Start of Data in this exercise

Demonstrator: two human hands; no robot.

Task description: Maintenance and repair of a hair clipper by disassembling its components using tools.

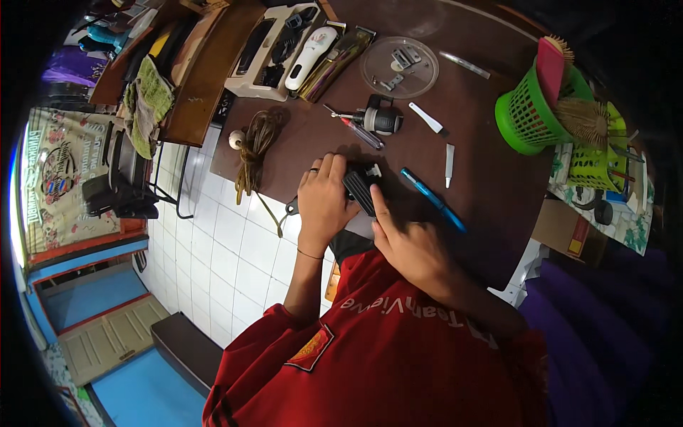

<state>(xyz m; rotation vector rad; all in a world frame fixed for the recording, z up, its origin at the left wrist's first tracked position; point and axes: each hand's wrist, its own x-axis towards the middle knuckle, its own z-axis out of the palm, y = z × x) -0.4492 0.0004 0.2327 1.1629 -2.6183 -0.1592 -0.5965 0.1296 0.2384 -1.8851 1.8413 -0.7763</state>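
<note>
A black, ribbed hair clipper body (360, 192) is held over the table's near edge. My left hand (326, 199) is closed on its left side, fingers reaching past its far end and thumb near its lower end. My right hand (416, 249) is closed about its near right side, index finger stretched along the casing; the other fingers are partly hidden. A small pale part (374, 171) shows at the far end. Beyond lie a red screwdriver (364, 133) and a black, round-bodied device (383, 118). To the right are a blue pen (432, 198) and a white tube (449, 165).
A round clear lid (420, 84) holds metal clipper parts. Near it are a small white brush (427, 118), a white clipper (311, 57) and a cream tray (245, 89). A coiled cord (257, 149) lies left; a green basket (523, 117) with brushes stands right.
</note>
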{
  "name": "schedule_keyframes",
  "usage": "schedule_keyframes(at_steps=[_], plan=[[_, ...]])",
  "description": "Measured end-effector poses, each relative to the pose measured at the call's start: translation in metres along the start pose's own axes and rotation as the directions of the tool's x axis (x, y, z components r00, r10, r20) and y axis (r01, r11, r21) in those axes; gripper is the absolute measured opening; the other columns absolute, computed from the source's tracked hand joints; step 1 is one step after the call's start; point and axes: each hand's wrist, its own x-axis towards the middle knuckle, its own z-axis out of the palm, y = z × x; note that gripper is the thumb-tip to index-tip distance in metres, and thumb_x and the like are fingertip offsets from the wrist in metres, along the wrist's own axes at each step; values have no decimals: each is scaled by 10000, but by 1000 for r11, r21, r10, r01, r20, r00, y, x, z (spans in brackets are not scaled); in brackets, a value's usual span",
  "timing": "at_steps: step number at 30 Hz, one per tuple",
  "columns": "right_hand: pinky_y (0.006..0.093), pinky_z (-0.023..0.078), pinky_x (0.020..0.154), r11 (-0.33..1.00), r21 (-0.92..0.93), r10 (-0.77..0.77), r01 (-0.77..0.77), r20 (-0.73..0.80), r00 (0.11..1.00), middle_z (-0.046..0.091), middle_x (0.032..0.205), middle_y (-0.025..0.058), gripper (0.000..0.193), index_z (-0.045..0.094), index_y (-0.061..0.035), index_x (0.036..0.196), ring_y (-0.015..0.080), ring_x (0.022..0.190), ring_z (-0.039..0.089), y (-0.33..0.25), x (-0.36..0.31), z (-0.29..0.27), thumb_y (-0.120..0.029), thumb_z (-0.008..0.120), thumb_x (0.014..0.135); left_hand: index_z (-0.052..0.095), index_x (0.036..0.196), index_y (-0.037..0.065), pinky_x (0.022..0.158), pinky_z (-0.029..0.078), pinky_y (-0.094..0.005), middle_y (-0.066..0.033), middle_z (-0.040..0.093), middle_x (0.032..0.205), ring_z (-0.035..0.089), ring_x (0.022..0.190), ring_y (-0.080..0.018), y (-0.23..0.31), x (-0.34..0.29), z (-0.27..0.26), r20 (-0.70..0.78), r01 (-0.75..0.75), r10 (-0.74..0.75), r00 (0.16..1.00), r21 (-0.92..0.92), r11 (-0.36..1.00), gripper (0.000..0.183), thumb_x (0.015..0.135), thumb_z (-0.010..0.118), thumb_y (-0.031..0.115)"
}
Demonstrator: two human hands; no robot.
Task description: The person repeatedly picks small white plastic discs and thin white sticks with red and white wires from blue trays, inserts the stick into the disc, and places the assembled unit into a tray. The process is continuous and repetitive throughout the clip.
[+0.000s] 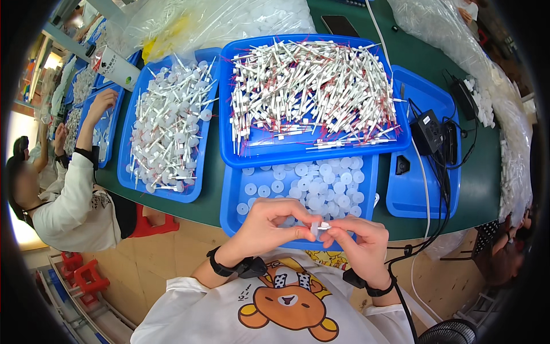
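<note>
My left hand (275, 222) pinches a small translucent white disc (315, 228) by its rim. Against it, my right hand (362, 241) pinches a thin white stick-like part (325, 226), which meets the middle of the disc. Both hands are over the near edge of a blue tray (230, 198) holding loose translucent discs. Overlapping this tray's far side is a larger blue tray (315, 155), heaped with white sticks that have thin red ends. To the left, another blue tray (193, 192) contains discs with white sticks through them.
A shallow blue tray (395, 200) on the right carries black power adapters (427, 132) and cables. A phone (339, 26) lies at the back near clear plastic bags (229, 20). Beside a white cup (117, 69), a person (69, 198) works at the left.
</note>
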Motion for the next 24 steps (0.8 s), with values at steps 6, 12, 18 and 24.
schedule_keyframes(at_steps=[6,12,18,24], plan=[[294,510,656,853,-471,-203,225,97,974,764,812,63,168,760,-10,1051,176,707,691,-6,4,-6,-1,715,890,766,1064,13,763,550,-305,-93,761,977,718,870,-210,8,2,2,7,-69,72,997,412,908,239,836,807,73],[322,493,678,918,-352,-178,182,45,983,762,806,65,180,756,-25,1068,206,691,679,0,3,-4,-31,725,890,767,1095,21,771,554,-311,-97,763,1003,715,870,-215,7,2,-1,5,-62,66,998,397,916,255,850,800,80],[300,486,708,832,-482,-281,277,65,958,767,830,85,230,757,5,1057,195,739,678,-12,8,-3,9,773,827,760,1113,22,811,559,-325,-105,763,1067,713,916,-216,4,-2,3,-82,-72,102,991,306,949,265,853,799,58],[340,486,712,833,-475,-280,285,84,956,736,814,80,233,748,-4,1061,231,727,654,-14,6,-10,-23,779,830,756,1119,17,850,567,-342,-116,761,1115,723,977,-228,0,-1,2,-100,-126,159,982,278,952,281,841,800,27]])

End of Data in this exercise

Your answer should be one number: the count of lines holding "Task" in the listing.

2